Die KPÖ-Führung trat nun die Flucht nach vorne an. ZK-Sekretär Koplenig wandte sich im September 1951 an Stalin persönlich und übermittelte ihm die Leitsätze des ZK seiner Partei und bat ihn um »Bemerkungen«. Stalin antwortete einen Monat später. Er forderte von der KPÖ, »gegen die Remilitarisierung und Faschisierung Österreichs sowie für eine Verbesserung der wirtschaftlichen Lage der Werktätigen« einzutreten und »zur Vereinigung aller demokratischen und patriotischen Kräfte Österreichs für den Kampf um die Unabhängigkeit Österreichs und zur Verhinderung der Nutzung [Österreichs] als Aufmarschgebiet des amerikanischen Imperialismus konkrete organisatorische Formen dieser Vereinigung aufzuzeigen (gesamtösterreichische Friedensfront, Nationale Front u. ä.)«. Von enormen Interesse sind Stalins weitere Ausführungen. Er untersagte der KPÖ eine »wahllose Vergrößerung«: »Es erscheint uns falsch, als Mittel zur Verbesserung und Stärkung der Parteiorganisationen einen Wettstreit in der Parteiarbeit zu liefern. Besonders falsch ist es, die Parole eines Wettstreits bei der Anwerbung von Parteimitgliedern aufzubringen. Das Aufbringen einer solchen Parole veranlasst die Parteiorganisationen zu einer wahllosen Vergrößerung [ogul’noe uveličenie] der Reihen der KPÖ, was zu deren Verunreinigung führt und sich nicht mit den grundlegenden organisatorischen Prinzipen des Aufbaus einer Partei der Arbeiterklasse vereinbaren lässt. Es wäre unserer Ansicht nach wünschenswert, die Parteiorganisationen zu einer kritischen Beurteilung ihrer Tätigkeit und zur Entwicklung von Selbstkritik in den Parteireihen als unbedingt notwendige Voraussetzung für eine Mobilisierung der Kommunisten Österreichs für den Kampf zur Erfüllung der der kommunistischen Partei bevorstehenden großen, bislang ungelösten Aufgaben zu veranlassen.«[95]

 

Die Stärkung des sowjetischen Einflusses

Am 1. November 1951 segnete das Politbüro schließlich ein Maßnahmenpaket »Zur Stärkung des sowjetischen Einflusses in Österreich« ab.[96] Die darin enthaltenen Anweisungen stellen die weitreichendsten Änderungen mit personellen Konsequenzen und Umstrukturierungen sowjetischer Organe während der Besatzungszeit in Österreich dar. Die SČSK wurde verpflichtet, die Aufmerksamkeit künftig vor allem auf die Arbeit in der sowjetischen Zone zu konzentrieren und die Kontrolle über die Tätigkeit der österreichischen Regierung und örtlichen Behörden zu verstärken. Am 20. Februar 1952 verfügte der Ministerrat der UdSSR die Umstrukturierung der SČSK. Die wesentlichste Änderung betraf die Unterstellung der sowjetischen Militärkommandanturen unter die SČSK, um vor allem den Parallelismus aufzuheben. Nur einen Monat später wurde Stalin berichtet, dass der Ministerratsbeschluss im Wesentlichen umgesetzt worden sei.[97] 

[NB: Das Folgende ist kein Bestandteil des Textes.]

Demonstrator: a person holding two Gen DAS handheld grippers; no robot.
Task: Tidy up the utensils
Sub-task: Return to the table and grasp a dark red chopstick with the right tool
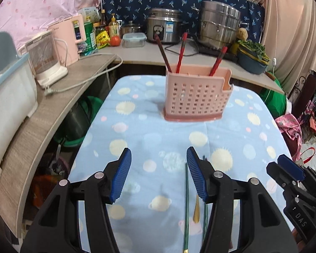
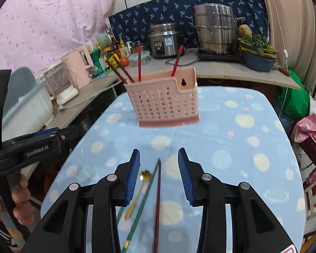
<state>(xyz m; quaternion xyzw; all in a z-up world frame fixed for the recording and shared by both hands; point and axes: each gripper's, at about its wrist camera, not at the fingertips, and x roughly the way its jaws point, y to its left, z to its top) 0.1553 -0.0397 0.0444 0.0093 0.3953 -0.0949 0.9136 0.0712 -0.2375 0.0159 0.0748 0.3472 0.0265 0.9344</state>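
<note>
The table [image 2: 231,130] carries a soft blue cloth printed with pale round planets. A pink plastic utensil holder [image 2: 164,103], rectangular with a perforated grid wall, stands upright at the far centre. It holds red chopsticks [image 2: 139,63] and dark brown chopsticks [image 2: 120,69], all leaning, tips down.

The left gripper [image 1: 159,175] hangs over the near cloth, jaws parted about halfway, ribbed blue pads gripping nothing. The right gripper [image 2: 159,176] has narrower jaws, likewise empty.

On the cloth under the right gripper's jaws lie a green chopstick [image 2: 144,200], a dark maroon chopstick [image 2: 157,206] and a gold spoon [image 2: 137,194]. Their long axes run near to far, roughly toward the holder. The spoon's bowl points away.
</note>
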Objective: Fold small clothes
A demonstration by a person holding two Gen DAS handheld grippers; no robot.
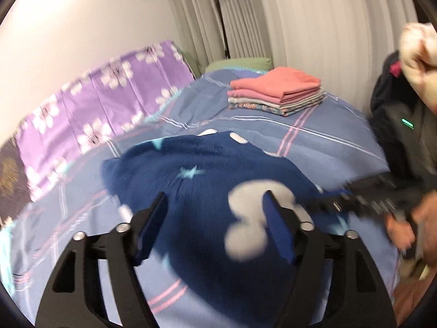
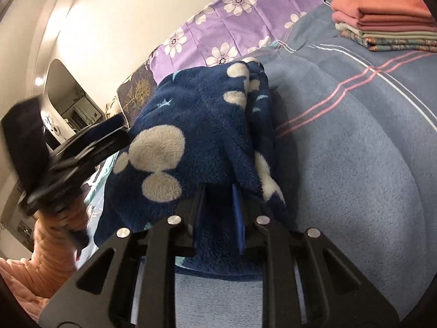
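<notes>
A dark blue fleece garment (image 1: 207,175) with white blobs and pale stars lies bunched on the blue striped bed cover (image 1: 327,136). My left gripper (image 1: 215,202) hovers over it with jaws wide apart, nothing pinched between them. In the right wrist view the same fleece (image 2: 191,125) is lifted and draped, and my right gripper (image 2: 218,205) has its jaws closed in on a fold of it. The right gripper also shows at the right of the left wrist view (image 1: 363,196), blurred. The left gripper shows at the left of the right wrist view (image 2: 82,147).
A stack of folded clothes (image 1: 275,94), pink on top, sits at the far side of the bed, also in the right wrist view (image 2: 382,19). A purple flowered sheet (image 1: 90,104) runs along the wall. A black floor lamp (image 1: 218,16) stands by the curtains.
</notes>
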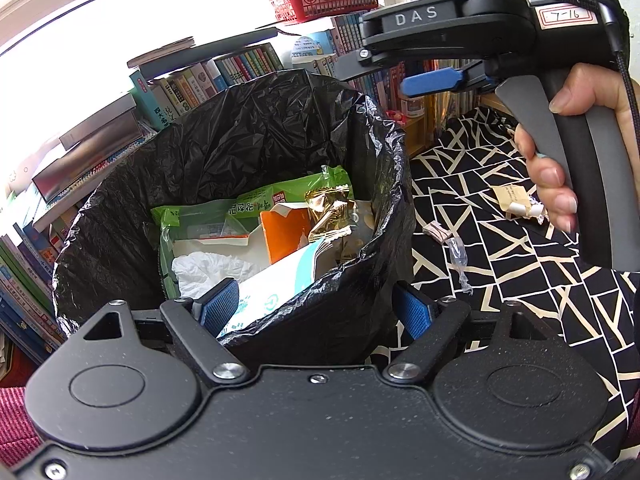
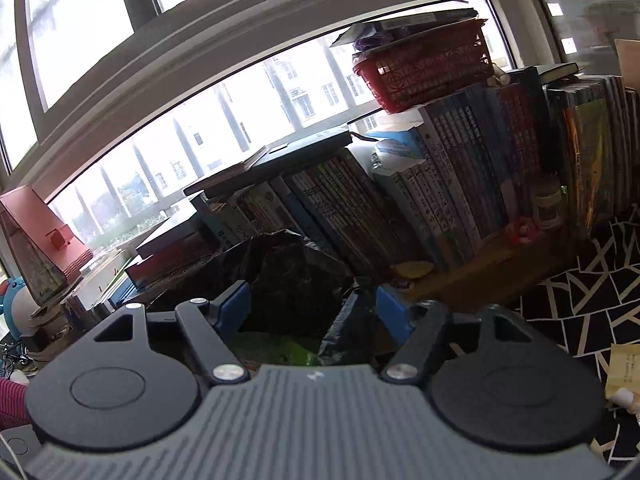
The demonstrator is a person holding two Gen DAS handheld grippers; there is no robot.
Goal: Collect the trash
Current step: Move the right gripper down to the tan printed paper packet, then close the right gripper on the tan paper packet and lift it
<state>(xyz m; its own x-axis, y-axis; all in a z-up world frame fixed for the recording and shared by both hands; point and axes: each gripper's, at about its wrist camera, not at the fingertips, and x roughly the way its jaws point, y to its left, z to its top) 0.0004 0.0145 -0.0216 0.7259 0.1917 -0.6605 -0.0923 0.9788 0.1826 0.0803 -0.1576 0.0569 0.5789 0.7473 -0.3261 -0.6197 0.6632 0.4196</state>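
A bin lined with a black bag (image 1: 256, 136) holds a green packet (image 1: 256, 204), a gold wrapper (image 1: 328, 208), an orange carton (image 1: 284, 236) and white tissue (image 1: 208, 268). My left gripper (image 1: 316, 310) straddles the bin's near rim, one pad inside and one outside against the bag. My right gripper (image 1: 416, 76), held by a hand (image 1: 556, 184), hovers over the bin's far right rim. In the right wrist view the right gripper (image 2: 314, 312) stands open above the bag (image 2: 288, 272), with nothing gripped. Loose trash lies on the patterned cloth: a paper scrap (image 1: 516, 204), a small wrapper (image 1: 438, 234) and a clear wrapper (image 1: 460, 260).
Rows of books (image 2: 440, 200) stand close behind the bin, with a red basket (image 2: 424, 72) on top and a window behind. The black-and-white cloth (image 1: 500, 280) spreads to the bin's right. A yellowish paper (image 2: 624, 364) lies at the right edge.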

Dem Kreml ging es ab 1951 um die »Festigung des sowjetischen Einflusses« in der sowjetischen Besatzungszone. Und dies ist im wortwörtlichen Sinne zu verstehen. Sogar in ihrer Zone hatte die Sowjetmacht eine Unterwanderung durch kapitalistische Elemente festgestellt. Dies konnte keinesfalls zugelassen werden, war aber auch nicht mit keinesfalls Unterstützungsmaßnahmen für die KPÖ verbunden. Stalin ließ die KPÖ wissen, dass er keine »unbegründete Vergrößerung« wünschte. Die Wortwahl Stalins ist an und für sich ein Paradoxon schlechthin. Die österreichischen Kommunisten hatten den »Vožd« selbst um Rat gefragt, überzeugt davon, dass die ZK-Kommission die Missstände in Österreich aufzeigen würde. Doch Stalin schien die politische Lage in Österreich nicht unangenehm zu sein. Es bestand kein Anlass, in Österreich durch zu aktive Tätigkeiten der KPÖ einen weiteren Krisenherd zu schaffen. In einem Nebensatz »empfahl« Stalin, eine »allösterreichische Friedensfront, Nationale Volksfront usw.« vorzubringen.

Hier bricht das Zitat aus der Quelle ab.